The management and procurement of materials traditionally rest in the hands of the general contractor. As a self-performing general contractor, large developers may benefit from being able to buy materials in bulk for multiple projects happening at the same time. However, the trade-off is losing the material procurement skills of a seasoned general contractor who will be more adept at choosing the best-suited materials for the project, sourcing the right equipment for their installation, and mitigating supply chain issues from the start.
In models that include a general contractor, the liability is transferred off of the developer and onto the general contractor, as general contractors must be licensed, insured, and in some cases bonded as well. They must ensure a safe work environment and are the ones held accountable for any accidents that occur on-site. If a developer is unfamiliar with best practices here it could prove disastrous both financially and for their reputation. A single accident could result in higher insurance rates for the developer, and a tarnished record could make securing financing for future projects increasingly difficult.
Eliminating a general contractor means that self-performing developers must work directly with subcontractors. Having direct contact with subs can be beneficial in relationship building and cutting out the middleman can provide a sense of security for the subs when it comes to payment. However, it also puts an added strain on the developers as they are not able to benefit from the long-standing relationships that general contractors have with their subcontractors.

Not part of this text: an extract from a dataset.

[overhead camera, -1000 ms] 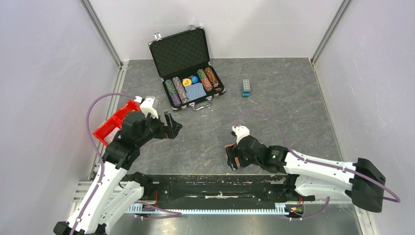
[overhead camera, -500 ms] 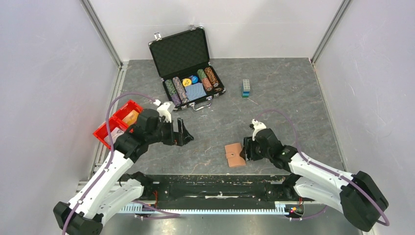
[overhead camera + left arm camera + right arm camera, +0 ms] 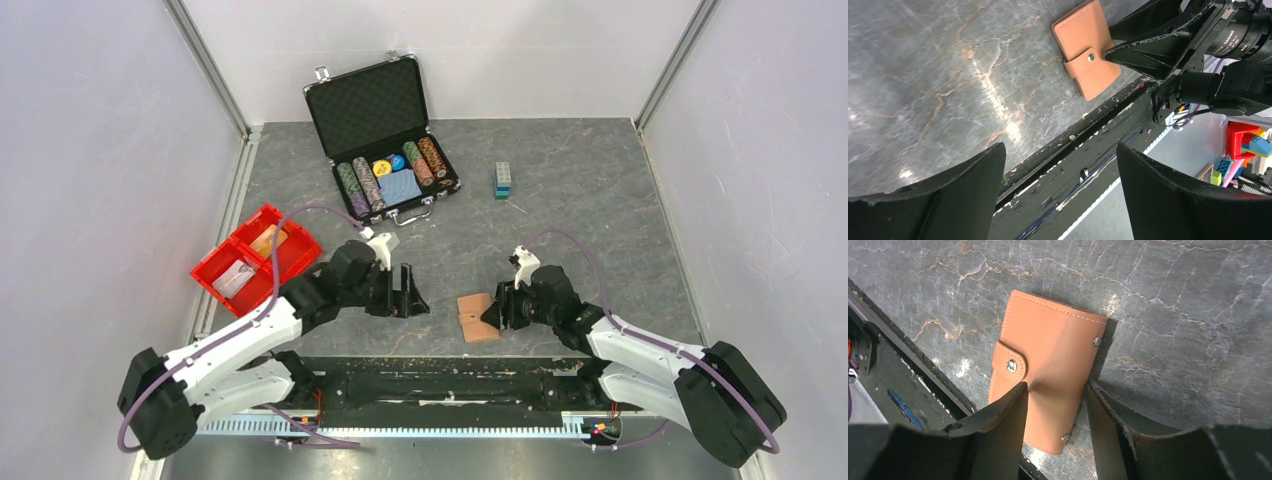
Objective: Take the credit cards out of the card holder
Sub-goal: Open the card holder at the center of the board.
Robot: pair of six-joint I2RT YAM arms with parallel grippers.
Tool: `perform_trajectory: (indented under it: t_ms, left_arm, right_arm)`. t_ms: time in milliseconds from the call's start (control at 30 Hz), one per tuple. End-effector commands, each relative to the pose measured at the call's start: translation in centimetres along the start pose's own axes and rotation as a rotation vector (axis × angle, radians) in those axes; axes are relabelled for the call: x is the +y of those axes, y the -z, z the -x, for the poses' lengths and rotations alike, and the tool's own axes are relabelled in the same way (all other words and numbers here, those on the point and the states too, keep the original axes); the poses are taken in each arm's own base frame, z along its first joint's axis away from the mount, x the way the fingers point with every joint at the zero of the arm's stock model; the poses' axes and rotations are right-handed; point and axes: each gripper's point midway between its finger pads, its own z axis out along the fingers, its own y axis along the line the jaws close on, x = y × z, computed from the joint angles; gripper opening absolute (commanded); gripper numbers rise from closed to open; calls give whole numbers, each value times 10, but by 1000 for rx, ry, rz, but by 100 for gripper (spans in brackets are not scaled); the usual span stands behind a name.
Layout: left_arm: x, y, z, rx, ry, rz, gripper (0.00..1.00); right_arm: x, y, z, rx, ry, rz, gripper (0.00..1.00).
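The card holder (image 3: 478, 316) is a tan-brown leather wallet lying flat and closed near the table's front edge, its tab snapped. In the right wrist view (image 3: 1048, 360) my right gripper (image 3: 1055, 390) stands over it, jaws partly open. One fingertip (image 3: 1015, 395) dents its top face and the other sits at its right edge. My left gripper (image 3: 410, 295) is open and empty, just left of the wallet, which shows in its view (image 3: 1087, 47). A pale card (image 3: 238, 279) and an orange-yellow card (image 3: 267, 240) lie in the red bin (image 3: 300, 262).
An open black poker-chip case (image 3: 385, 150) with chips and a blue deck stands at the back. A small blue-green block stack (image 3: 503, 180) is at the back right. The black front rail (image 3: 450, 380) runs just below the wallet.
My left arm has swung from the red bin toward the wallet. My right gripper set the wallet down on the table, drew back, and now touches its right side.
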Motion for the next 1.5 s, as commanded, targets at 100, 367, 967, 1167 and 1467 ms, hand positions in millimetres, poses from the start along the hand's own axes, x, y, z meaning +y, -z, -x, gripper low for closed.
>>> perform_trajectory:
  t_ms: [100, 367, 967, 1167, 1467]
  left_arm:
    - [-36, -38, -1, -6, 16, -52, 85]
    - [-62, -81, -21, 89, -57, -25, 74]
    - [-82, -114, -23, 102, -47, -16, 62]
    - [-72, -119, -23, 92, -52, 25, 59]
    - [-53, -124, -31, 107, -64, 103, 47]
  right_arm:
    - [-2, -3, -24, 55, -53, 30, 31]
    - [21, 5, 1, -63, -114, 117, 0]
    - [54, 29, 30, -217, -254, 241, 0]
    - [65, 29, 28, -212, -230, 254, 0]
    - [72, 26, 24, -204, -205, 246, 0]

The time spent finding, vetting, and managing subs is often more than anticipated and the time and cost of having to make up for mistakes made by unqualified subcontractors can pile up.
“I worked on a project for a developer who self-performed for the first time. It was disastrous because their team was not experienced at acting as a general contractor and didn’t know the ins and outs of managing subcontractors. They tried again a second time, which proved to be a little better, but ultimately, they decided to return to hiring general contractors for all future projects”– Project Manager, Electrical Subcontractor
If economies of scale provide a benefit for material costs, they can cause problems when it comes to the type and volume of projects a self-performing developer can take on. Drastic fluctuations in the amount of construction staff required at any given time make it difficult to run an efficient payroll. Furthermore, retaining staff who at one moment may be overloaded and the next out of work is next to impossible and is one of the biggest challenges facing self-performing developers.
Finally, branching out into something new brings scrutiny in any market. Lenders especially like to see a historical track record of success and may not be willing to take the risk that comes along with backing a developer who is just starting to self-perform. This confidence is further eroded because budget responsibility is no longer something clearly agreed upon between the general contractor and the developer. When developers self-perform they are not as quick to recognize and adapt when they are off-budget and they can more easily disguise cost overruns.
We will no doubt see more hybrid models spring up and adaptations to the role of a general contractor continue as the construction industry continues to grow. Which models will stand the test of time? That’s an answer yet to be discovered.